*Work to complete:*
An exact transcription of the entries is required, with none of the pictures carried over.

(Stored items)

___

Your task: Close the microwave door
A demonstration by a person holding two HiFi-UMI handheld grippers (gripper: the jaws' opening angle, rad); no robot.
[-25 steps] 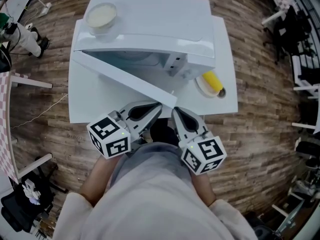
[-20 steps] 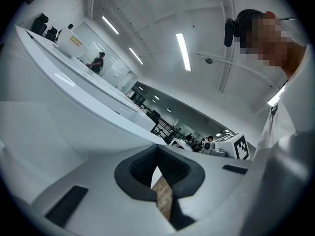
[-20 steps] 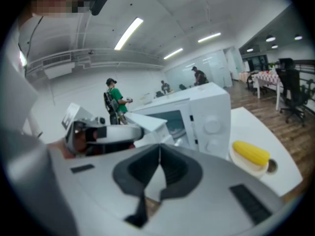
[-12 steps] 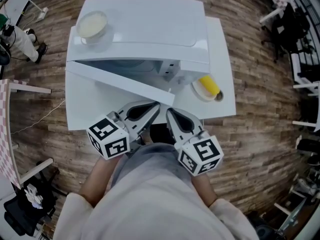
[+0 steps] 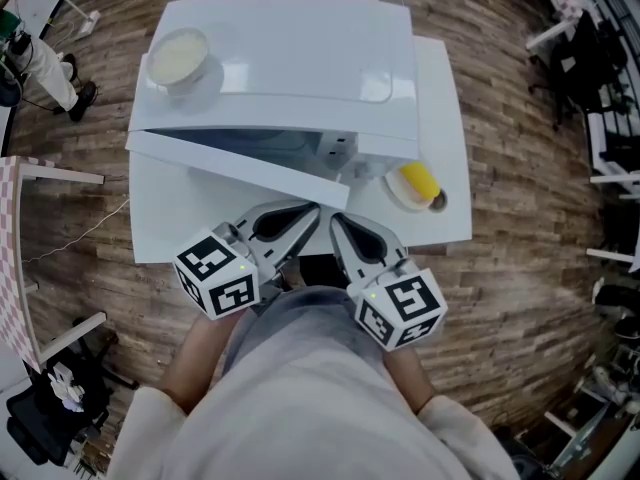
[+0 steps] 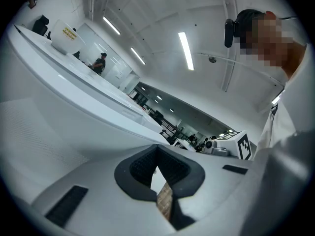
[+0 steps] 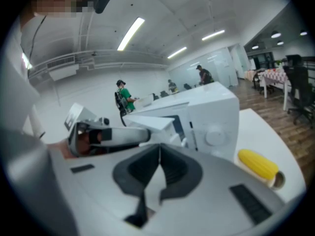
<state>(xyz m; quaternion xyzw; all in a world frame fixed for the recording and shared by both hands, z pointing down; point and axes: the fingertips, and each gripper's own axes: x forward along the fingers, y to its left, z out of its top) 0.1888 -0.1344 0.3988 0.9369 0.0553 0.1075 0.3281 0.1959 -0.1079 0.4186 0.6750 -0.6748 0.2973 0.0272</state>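
The head view is showing the whole layout: a white microwave (image 5: 300, 58) is sitting on a white table (image 5: 445, 118) with its door (image 5: 240, 163) standing ajar, hinged at the left and angling toward the near side; a bowl (image 5: 178, 56) is resting on the microwave's far left corner, and a plate (image 5: 397, 186) carrying a corn cob (image 5: 418, 179) is lying on the table just right of the door's free edge; the left gripper view is showing none of the plate or cob, being filled on its left by the door's white face, with the bowl high at the far left and the right gripper's marker cube (image 6: 241, 144) at the right; the right gripper view alone is showing the microwave's front panel with a round knob (image 7: 214, 134), the cob beside it, and people (image 7: 123, 97) standing far behind; the table's near edge is running just under both grippers, with bare tabletop to the left of them and wooden floor (image 5: 520, 298) open on either side; chairs (image 5: 590, 68) are crowding the far right; the left gripper (image 5: 316, 210) and the right gripper (image 5: 336, 220) are sitting side by side at the near edge, each with its jaws brought together at the tips and nothing between them; the door's free edge is lying just beyond their tips, slightly to the right, and whether either is touching it cannot be told.
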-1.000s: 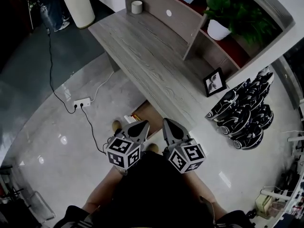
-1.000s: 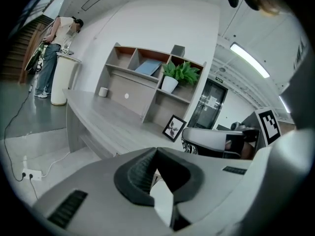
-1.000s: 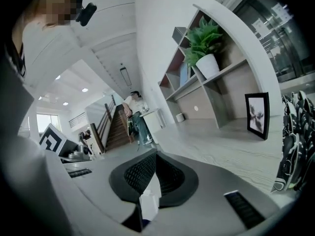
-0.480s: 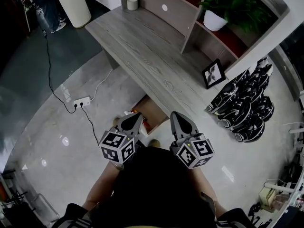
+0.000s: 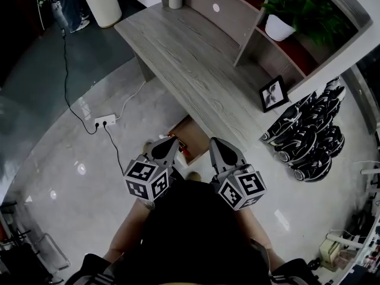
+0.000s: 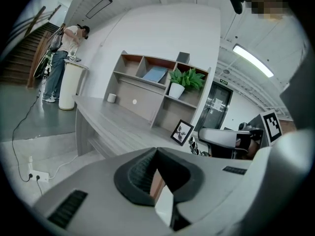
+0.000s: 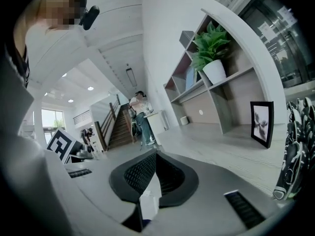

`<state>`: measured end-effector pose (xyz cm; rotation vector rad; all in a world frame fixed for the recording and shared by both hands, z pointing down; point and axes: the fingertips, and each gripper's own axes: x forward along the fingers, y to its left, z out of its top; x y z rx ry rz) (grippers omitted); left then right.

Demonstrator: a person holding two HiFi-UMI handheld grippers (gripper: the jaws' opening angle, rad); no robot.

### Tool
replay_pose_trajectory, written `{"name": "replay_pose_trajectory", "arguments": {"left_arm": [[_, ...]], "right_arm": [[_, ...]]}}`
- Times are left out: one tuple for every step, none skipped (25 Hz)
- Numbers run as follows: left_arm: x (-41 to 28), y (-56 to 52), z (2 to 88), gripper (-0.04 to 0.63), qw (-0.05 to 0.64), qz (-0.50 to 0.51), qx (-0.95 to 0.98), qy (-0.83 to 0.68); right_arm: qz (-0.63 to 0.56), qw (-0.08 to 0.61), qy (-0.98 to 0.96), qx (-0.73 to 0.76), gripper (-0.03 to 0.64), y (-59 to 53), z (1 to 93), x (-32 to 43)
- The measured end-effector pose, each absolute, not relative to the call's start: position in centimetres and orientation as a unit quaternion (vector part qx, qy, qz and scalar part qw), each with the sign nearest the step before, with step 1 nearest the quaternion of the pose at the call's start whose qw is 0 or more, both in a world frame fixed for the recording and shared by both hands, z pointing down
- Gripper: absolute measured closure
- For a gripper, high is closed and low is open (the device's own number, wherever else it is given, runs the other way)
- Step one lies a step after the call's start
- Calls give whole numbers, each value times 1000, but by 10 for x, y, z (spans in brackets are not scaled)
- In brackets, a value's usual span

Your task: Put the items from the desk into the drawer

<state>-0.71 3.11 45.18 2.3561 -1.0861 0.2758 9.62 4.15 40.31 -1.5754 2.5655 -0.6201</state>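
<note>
Two clenched, empty: left hand-held gripper (image 5: pixel 169 140), right hand-held gripper (image 5: pixel 212 141), hanging beside the open drawer (image 5: pixel 191 134) | picture frame (image 5: pixel 272 94) is leaning near the right edge of the counter (image 5: pixel 190 58) | likely light, stiff, glass-fronted, fragile | pinching its top rim is looking safest

Your table (image 5: pixel 190 64) shows grey wood grain with a matt, faintly streaked finish, and the shelf unit (image 5: pixel 199 5) along its far edge matches it. The floor (image 5: pixel 53 153) is polished and glossy, with bright spots of light on it. Your left tongs (image 5: pixel 169 141) and right tongs (image 5: pixel 213 142) are matt grey plastic with ribbed black pads (image 6: pixel 140 173). The plant pot (image 5: pixel 279 27) looks smooth and white, the picture frame (image 5: pixel 271 94) plain black
</note>
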Motion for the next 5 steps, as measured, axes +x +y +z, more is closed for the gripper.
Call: {"name": "replay_pose_trajectory", "arguments": {"left_arm": [[-7,31,452,597,264,101,871,-402],[-7,31,453,598,265,100,870,-403],[-7,30,454,598,265,99,870,-405],[-8,29,454,598,265,98,869,-406],[-8,29,455,598,265,98,868,-408]], "right_arm": [[-200,32,836,-510,624,41,403,95],[-199,31,837,-509,624,41,404,94],[-200,32,837,-508,624,40,404,94],[-200,33,837,-508,624,39,404,94],[-200,34,838,-507,624,38,404,94]]}}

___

*Exercise output:*
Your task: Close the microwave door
A demonstration by a person holding two HiFi-UMI handheld grippers (gripper: the jaws' opening angle, rad); no robot.
[-25 steps] 
[-20 steps] 
[-20 steps] 
[-12 steps] 
[+0 steps] 
[+0 steps] 
[+0 steps] 
<state>(xyz m; quaternion xyzw; all in a world frame fixed for the recording and shared by both hands, z pointing down; point and axes: the fingertips, and each gripper's own axes: x forward along the fingers, y to its left, z out of its top) 0.1888 -0.1344 0.3988 0.9369 0.0553 0.1075 0.3281 0.1959 -0.1079 0.4186 0.6750 -0.6748 0.2973 0.0272</state>
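The head view is showing the whole layout: a white microwave (image 5: 300, 58) is sitting on a white table (image 5: 445, 118) with its door (image 5: 240, 163) standing ajar, hinged at the left and angling toward the near side; a bowl (image 5: 178, 56) is resting on the microwave's far left corner, and a plate (image 5: 397, 186) carrying a corn cob (image 5: 418, 179) is lying on the table just right of the door's free edge; the left gripper view is showing none of the plate or cob, being filled on its left by the door's white face, with the bowl high at the far left and the right gripper's marker cube (image 6: 241, 144) at the right; the right gripper view alone is showing the microwave's front panel with a round knob (image 7: 214, 134), the cob beside it, and people (image 7: 123, 97) standing far behind; the table's near edge is running just under both grippers, with bare tabletop to the left of them and wooden floor (image 5: 520, 298) open on either side; chairs (image 5: 590, 68) are crowding the far right; the left gripper (image 5: 316, 210) and the right gripper (image 5: 336, 220) are sitting side by side at the near edge, each with its jaws brought together at the tips and nothing between them; the door's free edge is lying just beyond their tips, slightly to the right, and whether either is touching it cannot be told.
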-1.000s: 
-1.000s: 
-1.000s: 
-0.480s: 
+0.000s: 
+0.000s: 
+0.000s: 

`<state>`: measured end-effector pose (xyz cm; rotation vector rad; all in a world frame fixed for the recording and shared by both hands, z pointing down; point and axes: the fingertips, and each gripper's own axes: x forward along the fingers, y to its left, z out of its top; x y z rx ry rz) (grippers omitted); left then right.

Demonstrator: a person holding two HiFi-UMI handheld grippers (gripper: the jaws' opening angle, rad); no robot.

### Tool
replay_pose_trajectory, written `{"name": "replay_pose_trajectory", "arguments": {"left_arm": [[_, ...]], "right_arm": [[_, ...]]}}`
- Times are left out: one tuple for every step, none skipped (25 Hz)
- Numbers run as follows: left_arm: x (-41 to 28), y (-56 to 52), z (2 to 88), gripper (-0.04 to 0.63), qw (-0.05 to 0.64), qz (-0.50 to 0.51), qx (-0.95 to 0.98), qy (-0.83 to 0.68); right_arm: qz (-0.63 to 0.56), qw (-0.08 to 0.61), qy (-0.98 to 0.96), qx (-0.73 to 0.76), gripper (-0.03 to 0.64), y (-59 to 53), z (1 to 93), x (-32 to 43)
- The measured end-effector pose, each absolute, not relative to the call's start: position in centimetres and orientation as a unit quaternion (vector part qx, qy, qz and scalar part qw), each with the sign nearest the step before, with step 1 nearest the quaternion of the pose at the call's start whose qw is 0 or more, both in a world frame fixed for the recording and shared by both hands, z pointing down
- Gripper: absolute measured closure
- For a gripper, high is closed and low is open (the device's own number, wherever else it is given, runs the other way)
- Step one lies a step after the call's start
- Calls give whole numbers, each value times 1000, but by 10 for x, y, z (spans in brackets are not scaled)
- In brackets, a value's usual span

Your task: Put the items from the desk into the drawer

<state>-0.71 3.11 45.18 2.3561 -1.0861 0.2758 9.62 4.15 40.31 -1.5754 2.5655 -0.6201</state>
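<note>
Two clenched, empty: left hand-held gripper (image 5: pixel 169 140), right hand-held gripper (image 5: pixel 212 141), hanging beside the open drawer (image 5: pixel 191 134) | picture frame (image 5: pixel 272 94) is leaning near the right edge of the counter (image 5: pixel 190 58) | likely light, stiff, glass-fronted, fragile | pinching its top rim is looking safest

Your table (image 5: pixel 190 64) shows grey wood grain with a matt, faintly streaked finish, and the shelf unit (image 5: pixel 199 5) along its far edge matches it. The floor (image 5: pixel 53 153) is polished and glossy, with bright spots of light on it. Your left tongs (image 5: pixel 169 141) and right tongs (image 5: pixel 213 142) are matt grey plastic with ribbed black pads (image 6: pixel 140 173). The plant pot (image 5: pixel 279 27) looks smooth and white, the picture frame (image 5: pixel 271 94) plain black
</note>
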Motion for the next 5 steps, as measured, axes +x +y +z, more is closed for the gripper.
Call: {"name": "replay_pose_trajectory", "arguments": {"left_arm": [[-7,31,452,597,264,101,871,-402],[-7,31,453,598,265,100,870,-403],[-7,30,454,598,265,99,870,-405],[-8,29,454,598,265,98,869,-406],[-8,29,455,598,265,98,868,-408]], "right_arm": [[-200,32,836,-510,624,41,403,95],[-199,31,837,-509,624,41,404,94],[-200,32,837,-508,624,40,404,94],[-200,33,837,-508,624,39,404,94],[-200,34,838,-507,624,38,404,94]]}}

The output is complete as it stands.